African Soccerscapes: How a Continent Changed the World's Game

By Peter Alegi

Ohio University Press, 2010, 184 pp.

The history of soccer in Africa encapsulates many of Africa’s broader sociopolitical dynamics over the course of the last century, and it is surprisingly revealing of the continent’s evolving relationship with the rest of the world during that period. As Alegi narrates in this informative book, soccer was introduced to the region at the dawn of the colonial era by missionaries, soldiers, and colonial administrators. Its rapid growth in popularity was spurred by the region’s modernization, in particular the emergence of urban centers in need of collective enterprises and entertainment.

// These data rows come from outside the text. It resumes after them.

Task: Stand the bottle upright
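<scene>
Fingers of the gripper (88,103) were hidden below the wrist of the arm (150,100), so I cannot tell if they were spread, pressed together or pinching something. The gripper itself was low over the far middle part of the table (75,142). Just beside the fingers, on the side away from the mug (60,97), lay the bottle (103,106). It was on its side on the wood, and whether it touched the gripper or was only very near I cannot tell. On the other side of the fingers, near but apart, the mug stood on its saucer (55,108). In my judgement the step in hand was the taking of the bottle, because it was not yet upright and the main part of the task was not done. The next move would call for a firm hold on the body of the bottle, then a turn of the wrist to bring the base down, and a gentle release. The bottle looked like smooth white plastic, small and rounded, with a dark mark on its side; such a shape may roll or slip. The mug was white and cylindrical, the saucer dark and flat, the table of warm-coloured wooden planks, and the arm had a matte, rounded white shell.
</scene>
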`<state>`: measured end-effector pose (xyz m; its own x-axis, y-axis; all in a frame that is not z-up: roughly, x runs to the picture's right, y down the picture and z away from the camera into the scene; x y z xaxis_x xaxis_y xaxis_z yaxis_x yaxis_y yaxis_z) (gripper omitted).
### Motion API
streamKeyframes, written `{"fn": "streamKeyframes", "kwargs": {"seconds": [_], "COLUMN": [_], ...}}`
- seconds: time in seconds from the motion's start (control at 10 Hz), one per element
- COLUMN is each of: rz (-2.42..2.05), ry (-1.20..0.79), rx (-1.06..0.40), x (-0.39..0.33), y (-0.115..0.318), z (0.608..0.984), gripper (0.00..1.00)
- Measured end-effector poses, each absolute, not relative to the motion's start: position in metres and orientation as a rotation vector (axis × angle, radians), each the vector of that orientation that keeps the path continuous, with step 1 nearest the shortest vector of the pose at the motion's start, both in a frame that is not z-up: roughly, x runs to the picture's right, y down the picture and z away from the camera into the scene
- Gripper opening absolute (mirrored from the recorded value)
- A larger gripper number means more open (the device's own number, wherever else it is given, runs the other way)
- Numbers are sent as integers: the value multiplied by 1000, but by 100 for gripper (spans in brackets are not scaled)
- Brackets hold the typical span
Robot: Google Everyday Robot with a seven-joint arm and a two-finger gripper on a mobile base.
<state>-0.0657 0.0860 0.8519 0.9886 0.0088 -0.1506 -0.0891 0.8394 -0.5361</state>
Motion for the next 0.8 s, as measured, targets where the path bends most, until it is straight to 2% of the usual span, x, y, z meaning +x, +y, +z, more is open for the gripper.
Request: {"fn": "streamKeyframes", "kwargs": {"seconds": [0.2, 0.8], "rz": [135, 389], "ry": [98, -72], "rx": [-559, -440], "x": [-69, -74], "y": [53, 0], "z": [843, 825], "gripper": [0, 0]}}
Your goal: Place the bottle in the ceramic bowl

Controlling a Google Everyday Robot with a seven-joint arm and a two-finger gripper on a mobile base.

The book argues that soccer played a significant role in the popular struggles of the late colonial period, stoking nationalist pride against the Europeans while also arousing ethnic identity. In the mid-1960s, the continent’s soccer federations played a key role in having apartheid South Africa banned from international soccer competition, in an early example of African diplomatic prowess. Alegi devotes less attention to the contemporary era, although he does describe in some detail how European professional teams recruit young African players all over the continent, a process that too often exploits African teenagers even as it profits various agents and coaches. Here, too, it is tempting to view African soccer as a metaphor for its relationship to the West.